The next morning I went on yet another free walking tour which was given by an Australian girl Natalie. It happened to be her birthday it was and it was her first time giving a tour, so her sisters Vanessa and Shelly who were visiting from London got us all to sing her happy birthday at the end of the tour.
The tour was good, went around Málaga and showed us the sites, although I was probably a bit more interested in socialising. After not really meeting anyone in Seville or Cordoba so it was nice to have some people to talk with.
The tour visited this little tiny bar where you buy a glass of wine, straight from the barrel. They had white wines and reds, sweet and dry; what I tried was pretty good stuff.
We also went into a market full of tasty delis, with all the olives a person could want, unless they didn't like olives in which case it would probably be too many.
We stopped under this cathedral which was supposed to be symmetrical but they ran out of money and never finished it, so it has only one completed tower. I think it's a bit more interesting this way anyway.
My afternoon consisted of a tapas lunch and a few beers with the Aussie girls from the tour, then practicing spinning poi in a park for a while before going home and having a nap. Then I went out for dinner with Annika and another girl she'd met, Iva from Canada, at a little seafood place near the port, before meeting up with Lilla and Thomas again for some €0.40 beers. It's a hard life being a traveller sometimes. :P
On Sunday I made a long walk up the hill to visit the Castle of Gibralfaro, which was thankfully mostly shaded. I arrived just after 2pm, and conveniently for me it happened to be free after 2pm on Sundays so I got in for nothing. The castle was pretty peaceful, and you were able to walk around the tops of many of the walls and have a nice view over the city.
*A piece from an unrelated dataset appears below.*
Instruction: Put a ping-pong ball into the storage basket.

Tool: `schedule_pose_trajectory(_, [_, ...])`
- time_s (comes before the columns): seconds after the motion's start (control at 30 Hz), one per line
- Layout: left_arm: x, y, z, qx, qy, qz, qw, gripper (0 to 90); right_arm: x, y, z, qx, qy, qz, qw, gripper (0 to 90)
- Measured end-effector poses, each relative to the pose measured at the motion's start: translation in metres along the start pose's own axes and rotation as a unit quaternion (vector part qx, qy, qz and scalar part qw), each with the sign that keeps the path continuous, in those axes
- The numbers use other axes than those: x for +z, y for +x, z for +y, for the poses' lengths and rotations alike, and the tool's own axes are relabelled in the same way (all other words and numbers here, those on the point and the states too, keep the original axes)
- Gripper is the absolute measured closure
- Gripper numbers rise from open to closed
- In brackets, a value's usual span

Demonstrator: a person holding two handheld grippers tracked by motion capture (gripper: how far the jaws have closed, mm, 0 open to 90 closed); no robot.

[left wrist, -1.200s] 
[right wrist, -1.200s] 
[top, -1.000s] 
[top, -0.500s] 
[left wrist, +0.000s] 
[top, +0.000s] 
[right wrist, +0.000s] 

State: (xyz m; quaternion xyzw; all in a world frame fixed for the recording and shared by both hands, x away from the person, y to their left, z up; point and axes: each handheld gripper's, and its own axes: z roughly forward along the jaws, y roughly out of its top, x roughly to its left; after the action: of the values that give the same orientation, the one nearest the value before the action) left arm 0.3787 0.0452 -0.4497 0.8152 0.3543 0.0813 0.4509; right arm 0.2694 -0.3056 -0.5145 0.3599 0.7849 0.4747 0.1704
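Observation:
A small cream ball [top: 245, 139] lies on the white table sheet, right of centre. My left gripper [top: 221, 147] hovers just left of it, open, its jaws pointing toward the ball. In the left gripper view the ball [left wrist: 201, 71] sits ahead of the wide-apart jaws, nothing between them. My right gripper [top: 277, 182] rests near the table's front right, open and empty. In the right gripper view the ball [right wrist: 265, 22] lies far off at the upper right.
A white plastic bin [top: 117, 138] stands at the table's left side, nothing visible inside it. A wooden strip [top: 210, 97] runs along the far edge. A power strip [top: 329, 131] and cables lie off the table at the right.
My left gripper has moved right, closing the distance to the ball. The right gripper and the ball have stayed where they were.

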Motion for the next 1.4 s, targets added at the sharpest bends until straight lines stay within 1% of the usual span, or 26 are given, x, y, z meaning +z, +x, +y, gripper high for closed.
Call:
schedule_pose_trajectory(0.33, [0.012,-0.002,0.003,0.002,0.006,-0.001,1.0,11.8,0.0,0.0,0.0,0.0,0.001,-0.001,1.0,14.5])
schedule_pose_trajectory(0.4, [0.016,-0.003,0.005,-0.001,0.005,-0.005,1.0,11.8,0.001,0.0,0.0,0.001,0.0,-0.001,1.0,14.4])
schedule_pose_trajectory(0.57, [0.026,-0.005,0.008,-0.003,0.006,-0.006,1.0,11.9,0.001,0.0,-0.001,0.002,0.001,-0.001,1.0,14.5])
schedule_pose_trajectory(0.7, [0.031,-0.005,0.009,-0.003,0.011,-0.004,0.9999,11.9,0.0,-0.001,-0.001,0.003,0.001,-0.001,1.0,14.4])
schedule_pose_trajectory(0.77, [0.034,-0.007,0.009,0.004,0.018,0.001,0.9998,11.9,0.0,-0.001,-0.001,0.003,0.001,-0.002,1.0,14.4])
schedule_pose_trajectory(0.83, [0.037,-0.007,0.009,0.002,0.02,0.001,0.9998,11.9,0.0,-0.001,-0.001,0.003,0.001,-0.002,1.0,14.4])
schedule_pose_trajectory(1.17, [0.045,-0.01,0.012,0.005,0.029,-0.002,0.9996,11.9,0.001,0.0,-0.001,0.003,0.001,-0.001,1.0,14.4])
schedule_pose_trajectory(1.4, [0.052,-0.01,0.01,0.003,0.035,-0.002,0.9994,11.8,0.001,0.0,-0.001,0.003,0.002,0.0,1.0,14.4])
The square-ish bits at the top of the wall were topped by triangles (check out that terminology, they don't call me a castle-ologist for no reason!), which someone told me is something to Moors would do to make Roman walls their more Moorish or something.
The very last thing I did before leaving Spain was to hack off my 6-7 months of beard growth off. It just felt like it was time to show the world I still had a face under all that hair.
Of course I didn't cut it all off right away :P I'd been working on growing out a handlebar moustache from the beard for a few weeks and thought I'd let it stand on it's own for a little while, as a bit of a laugh for the friends who I was going to spend Christmas with. I still get a smile looking at this photo, thinking about just how over the top it is! It really felt like I was wearing a fake moustache disguise when I first cut it back to this.